## Source data

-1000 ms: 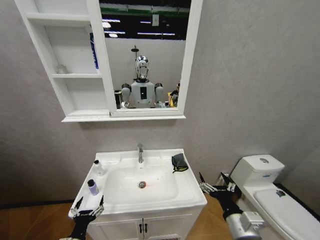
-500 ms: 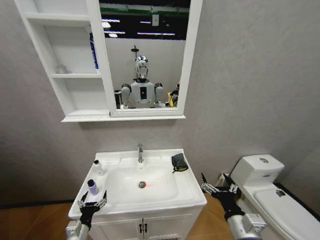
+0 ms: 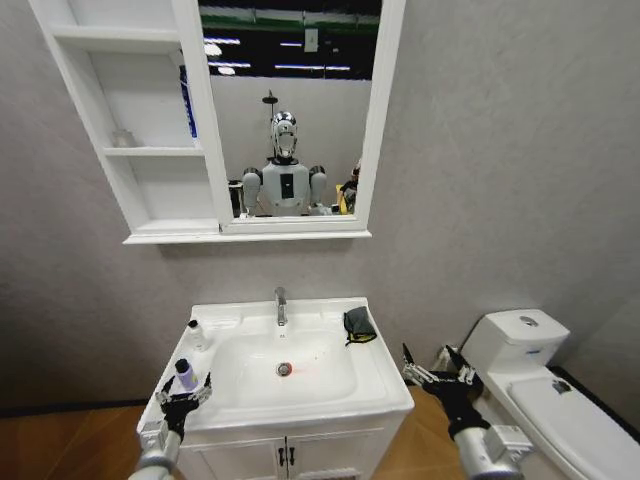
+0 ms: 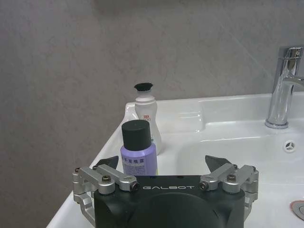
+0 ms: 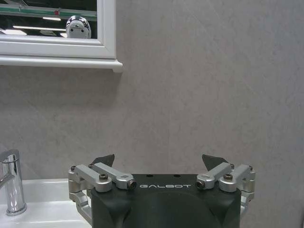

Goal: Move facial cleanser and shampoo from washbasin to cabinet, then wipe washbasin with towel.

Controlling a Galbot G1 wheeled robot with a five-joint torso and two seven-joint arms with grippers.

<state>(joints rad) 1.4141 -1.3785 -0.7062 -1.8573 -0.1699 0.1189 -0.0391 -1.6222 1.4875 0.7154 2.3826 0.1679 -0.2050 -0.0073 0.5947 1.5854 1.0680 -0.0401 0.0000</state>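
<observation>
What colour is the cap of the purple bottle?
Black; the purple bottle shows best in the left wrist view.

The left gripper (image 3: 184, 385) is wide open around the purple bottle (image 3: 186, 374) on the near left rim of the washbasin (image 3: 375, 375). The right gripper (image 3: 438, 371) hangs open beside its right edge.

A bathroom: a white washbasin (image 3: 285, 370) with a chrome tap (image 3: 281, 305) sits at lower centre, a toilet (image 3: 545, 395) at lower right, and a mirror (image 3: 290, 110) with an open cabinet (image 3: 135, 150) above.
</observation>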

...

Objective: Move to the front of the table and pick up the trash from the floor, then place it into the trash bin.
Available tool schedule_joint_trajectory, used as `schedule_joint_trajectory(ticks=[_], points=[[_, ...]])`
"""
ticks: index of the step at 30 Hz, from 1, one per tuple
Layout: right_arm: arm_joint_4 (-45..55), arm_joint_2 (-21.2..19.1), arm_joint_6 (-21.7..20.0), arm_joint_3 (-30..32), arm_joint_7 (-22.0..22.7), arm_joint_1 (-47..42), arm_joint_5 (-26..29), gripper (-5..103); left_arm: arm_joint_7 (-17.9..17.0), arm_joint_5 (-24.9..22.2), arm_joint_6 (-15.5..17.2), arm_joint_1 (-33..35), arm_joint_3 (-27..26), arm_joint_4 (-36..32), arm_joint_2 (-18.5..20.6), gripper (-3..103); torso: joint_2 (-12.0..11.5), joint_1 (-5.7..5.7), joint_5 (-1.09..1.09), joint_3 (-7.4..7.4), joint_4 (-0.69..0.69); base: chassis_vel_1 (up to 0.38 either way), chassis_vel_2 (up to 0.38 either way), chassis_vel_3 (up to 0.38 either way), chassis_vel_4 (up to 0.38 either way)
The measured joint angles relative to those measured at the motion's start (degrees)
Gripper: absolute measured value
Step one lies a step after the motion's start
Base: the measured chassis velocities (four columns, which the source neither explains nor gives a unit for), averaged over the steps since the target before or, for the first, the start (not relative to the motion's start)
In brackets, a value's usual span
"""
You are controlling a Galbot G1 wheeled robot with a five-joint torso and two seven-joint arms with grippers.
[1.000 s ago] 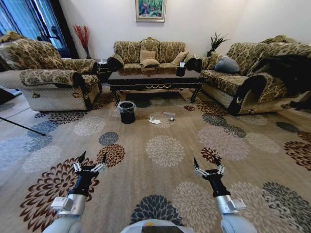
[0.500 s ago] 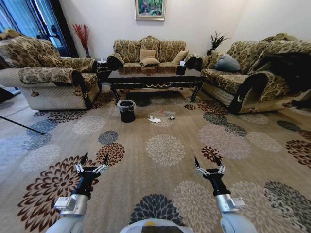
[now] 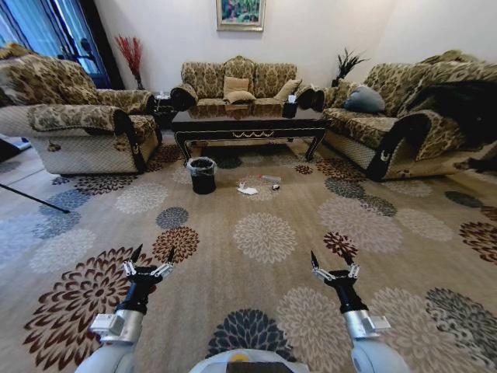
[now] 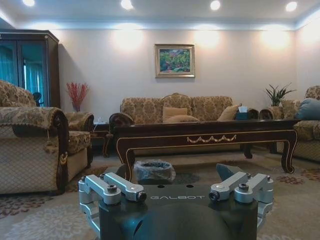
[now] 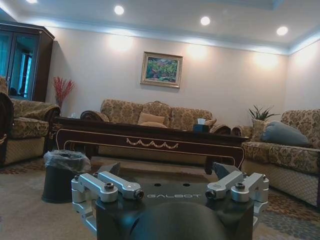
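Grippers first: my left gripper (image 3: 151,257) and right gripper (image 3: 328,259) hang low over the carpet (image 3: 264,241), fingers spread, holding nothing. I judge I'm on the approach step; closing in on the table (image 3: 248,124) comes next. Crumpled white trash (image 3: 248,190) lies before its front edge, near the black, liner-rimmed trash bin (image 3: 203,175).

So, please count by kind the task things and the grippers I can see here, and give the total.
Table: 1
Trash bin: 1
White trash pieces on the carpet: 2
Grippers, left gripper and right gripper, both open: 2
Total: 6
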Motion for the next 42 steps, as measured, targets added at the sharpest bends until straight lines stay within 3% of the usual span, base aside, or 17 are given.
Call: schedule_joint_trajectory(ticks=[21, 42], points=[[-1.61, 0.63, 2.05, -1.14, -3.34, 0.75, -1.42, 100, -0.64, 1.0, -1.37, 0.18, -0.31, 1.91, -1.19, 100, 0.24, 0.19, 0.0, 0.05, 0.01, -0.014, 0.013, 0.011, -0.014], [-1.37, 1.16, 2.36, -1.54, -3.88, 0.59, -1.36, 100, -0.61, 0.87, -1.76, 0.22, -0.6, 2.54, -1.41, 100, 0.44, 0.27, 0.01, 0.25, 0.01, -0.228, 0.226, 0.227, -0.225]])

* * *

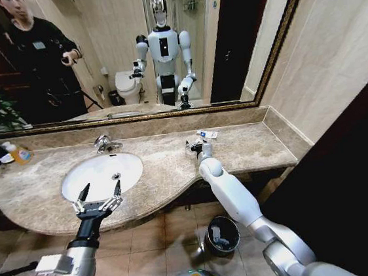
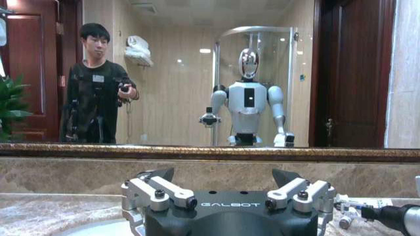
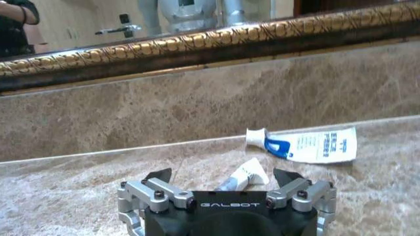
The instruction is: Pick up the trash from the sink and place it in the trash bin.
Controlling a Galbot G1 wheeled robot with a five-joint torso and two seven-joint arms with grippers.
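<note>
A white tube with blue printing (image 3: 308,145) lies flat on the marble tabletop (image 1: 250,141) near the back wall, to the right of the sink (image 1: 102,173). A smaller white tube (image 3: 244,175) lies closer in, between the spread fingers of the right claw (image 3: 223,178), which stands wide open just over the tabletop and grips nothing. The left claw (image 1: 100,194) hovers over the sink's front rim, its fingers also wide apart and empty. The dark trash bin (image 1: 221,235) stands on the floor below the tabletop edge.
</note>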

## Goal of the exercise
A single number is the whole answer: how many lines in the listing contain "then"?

## Solution to the problem
2